**Data provided:**
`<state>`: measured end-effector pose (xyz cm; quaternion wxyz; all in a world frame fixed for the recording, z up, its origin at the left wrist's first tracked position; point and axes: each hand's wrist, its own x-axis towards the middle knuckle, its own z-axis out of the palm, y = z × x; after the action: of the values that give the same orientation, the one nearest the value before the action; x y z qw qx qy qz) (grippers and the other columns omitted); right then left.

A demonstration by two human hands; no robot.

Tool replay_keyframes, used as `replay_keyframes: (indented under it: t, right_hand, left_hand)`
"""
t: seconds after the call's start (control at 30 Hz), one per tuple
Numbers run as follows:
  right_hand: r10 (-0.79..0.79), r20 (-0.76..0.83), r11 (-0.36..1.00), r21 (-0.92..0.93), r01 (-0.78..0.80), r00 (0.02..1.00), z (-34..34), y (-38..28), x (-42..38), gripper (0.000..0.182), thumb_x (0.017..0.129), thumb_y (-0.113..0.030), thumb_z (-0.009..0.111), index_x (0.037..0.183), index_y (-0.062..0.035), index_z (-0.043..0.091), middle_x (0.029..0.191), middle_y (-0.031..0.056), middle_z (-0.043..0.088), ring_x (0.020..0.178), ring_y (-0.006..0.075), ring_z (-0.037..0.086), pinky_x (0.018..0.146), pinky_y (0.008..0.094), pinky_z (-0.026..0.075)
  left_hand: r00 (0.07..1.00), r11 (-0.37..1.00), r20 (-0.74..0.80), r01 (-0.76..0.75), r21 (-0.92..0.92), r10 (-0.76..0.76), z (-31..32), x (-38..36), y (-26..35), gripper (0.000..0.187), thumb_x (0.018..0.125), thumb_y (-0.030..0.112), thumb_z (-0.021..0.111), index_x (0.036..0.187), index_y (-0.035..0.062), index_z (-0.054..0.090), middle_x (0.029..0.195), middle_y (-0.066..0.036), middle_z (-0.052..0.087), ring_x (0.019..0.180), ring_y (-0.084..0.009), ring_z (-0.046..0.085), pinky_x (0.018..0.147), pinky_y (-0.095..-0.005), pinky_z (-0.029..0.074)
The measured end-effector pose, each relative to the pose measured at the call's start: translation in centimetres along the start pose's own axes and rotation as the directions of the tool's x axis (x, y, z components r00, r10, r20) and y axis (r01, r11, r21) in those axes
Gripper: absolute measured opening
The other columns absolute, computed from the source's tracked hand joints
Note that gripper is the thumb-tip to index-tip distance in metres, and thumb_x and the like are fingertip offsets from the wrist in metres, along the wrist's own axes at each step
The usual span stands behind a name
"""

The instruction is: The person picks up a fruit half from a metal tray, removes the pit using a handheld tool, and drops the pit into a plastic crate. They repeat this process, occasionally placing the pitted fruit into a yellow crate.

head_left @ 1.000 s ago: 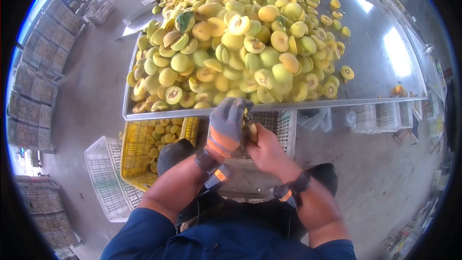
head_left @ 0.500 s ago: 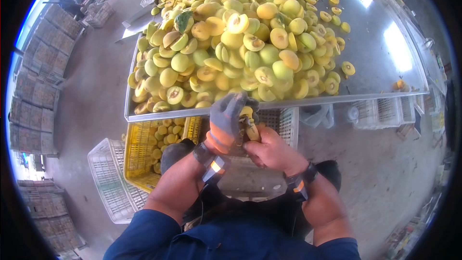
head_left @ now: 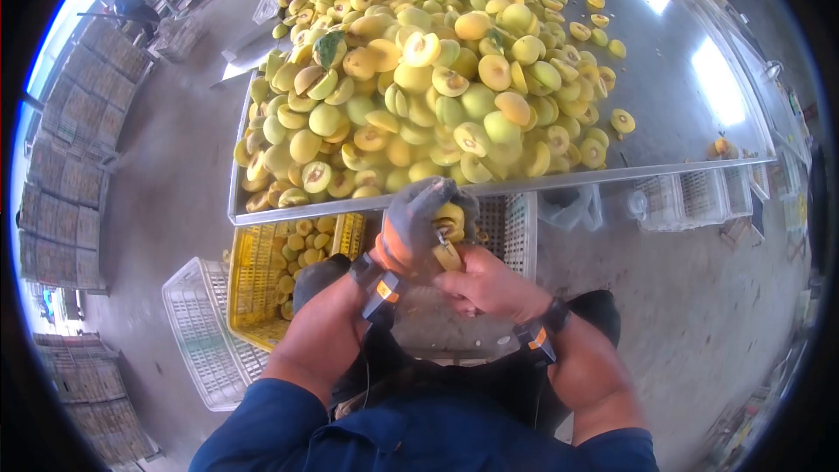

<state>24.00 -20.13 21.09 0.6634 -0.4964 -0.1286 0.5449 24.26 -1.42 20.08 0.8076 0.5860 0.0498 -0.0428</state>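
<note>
My left hand (head_left: 412, 220), in a grey and orange glove, is closed around a halved yellow peach (head_left: 451, 217) just in front of the metal table's near edge. The cut face with its dark middle is turned toward me. My bare right hand (head_left: 491, 283) grips a small yellow-handled tool (head_left: 447, 255). Its metal end meets the peach half; how deep it goes is hidden. Beyond my hands lies a large heap of halved peaches (head_left: 411, 96), many showing brown pits or hollows.
The metal table (head_left: 673, 92) has a raised rim. Below its left part stands a yellow crate (head_left: 249, 284) holding peach halves, beside a white crate (head_left: 197, 315). Another crate (head_left: 519, 236) is under my hands. More white baskets (head_left: 690, 201) and a plastic bag (head_left: 572, 210) lie right.
Both hands have come slightly lower, toward me. The peach half in my left hand is turned so that its cut face shows more, with the tool's metal end against it.
</note>
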Motion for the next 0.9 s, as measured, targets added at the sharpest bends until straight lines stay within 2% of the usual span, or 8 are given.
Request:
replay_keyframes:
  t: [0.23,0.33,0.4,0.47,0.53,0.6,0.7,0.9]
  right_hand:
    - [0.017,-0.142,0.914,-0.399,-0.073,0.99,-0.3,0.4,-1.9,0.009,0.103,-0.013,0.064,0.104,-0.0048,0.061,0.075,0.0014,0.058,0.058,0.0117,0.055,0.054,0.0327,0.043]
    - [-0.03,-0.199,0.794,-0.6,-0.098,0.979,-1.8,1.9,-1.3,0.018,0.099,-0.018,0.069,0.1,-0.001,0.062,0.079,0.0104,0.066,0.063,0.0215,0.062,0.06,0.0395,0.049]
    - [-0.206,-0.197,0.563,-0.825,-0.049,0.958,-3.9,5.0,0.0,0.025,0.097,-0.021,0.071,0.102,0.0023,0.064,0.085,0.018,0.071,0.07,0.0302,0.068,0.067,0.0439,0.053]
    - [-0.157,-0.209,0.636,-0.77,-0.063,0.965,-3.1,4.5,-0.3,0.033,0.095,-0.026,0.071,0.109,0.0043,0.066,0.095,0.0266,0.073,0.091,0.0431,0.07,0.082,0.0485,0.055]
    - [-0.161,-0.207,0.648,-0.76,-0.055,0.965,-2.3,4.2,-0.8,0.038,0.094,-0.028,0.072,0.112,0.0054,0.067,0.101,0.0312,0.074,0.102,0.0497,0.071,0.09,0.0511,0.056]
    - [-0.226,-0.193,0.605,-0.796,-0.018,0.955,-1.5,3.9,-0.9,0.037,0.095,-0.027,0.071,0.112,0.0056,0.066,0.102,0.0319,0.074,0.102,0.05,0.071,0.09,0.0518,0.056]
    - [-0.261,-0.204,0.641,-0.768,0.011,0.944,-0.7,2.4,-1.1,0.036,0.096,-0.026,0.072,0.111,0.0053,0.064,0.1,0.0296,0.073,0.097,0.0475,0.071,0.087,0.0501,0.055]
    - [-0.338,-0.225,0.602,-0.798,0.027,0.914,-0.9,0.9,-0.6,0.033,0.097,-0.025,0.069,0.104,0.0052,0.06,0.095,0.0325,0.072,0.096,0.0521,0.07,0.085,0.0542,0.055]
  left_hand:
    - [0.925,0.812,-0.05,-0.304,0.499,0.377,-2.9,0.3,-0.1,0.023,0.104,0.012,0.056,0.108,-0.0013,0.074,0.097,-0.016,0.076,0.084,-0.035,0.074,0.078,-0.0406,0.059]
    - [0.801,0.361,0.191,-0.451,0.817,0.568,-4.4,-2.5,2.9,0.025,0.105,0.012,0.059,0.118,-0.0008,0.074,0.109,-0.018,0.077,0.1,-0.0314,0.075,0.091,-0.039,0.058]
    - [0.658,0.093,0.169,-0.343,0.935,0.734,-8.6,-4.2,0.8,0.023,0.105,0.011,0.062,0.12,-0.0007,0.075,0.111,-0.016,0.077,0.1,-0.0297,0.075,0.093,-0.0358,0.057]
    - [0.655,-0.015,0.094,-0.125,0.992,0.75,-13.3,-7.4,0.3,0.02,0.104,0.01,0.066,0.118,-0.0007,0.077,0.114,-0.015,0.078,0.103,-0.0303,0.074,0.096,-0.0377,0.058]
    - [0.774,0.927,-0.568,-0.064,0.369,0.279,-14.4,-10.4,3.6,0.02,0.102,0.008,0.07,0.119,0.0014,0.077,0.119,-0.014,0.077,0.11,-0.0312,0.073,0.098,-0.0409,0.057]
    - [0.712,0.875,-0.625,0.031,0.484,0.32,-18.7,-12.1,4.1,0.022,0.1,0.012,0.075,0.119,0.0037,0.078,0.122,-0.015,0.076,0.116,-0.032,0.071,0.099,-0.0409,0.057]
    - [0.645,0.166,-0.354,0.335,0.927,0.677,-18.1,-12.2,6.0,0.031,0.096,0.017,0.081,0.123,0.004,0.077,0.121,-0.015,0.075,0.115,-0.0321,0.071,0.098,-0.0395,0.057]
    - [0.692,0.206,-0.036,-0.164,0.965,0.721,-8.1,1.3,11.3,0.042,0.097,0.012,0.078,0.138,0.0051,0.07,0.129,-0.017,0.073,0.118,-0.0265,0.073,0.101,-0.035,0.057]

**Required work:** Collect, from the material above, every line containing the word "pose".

**Solution for this problem:**
`<state>`: measured end-effector pose (xyz cm; quaternion wxyz; all in a world frame fixed for the recording, z up, its origin at the left wrist's first tracked position; point and axes: each hand's wrist, its own x-axis towards the middle knuckle, its own z-axis out of the palm, y = z × x; after the action: of the values that give the same orientation, the one nearest the value before the action; x y z qw qx qy qz) (grippers and the other columns omitted); right then left.
The measured end-effector pose, each relative to the pose measured at the call's start: translation in centimetres along the start pose's own axes and rotation as the directions of the tool's x axis (x, y, z components r00, r10, r20) and y axis (r01, r11, r21) in those axes

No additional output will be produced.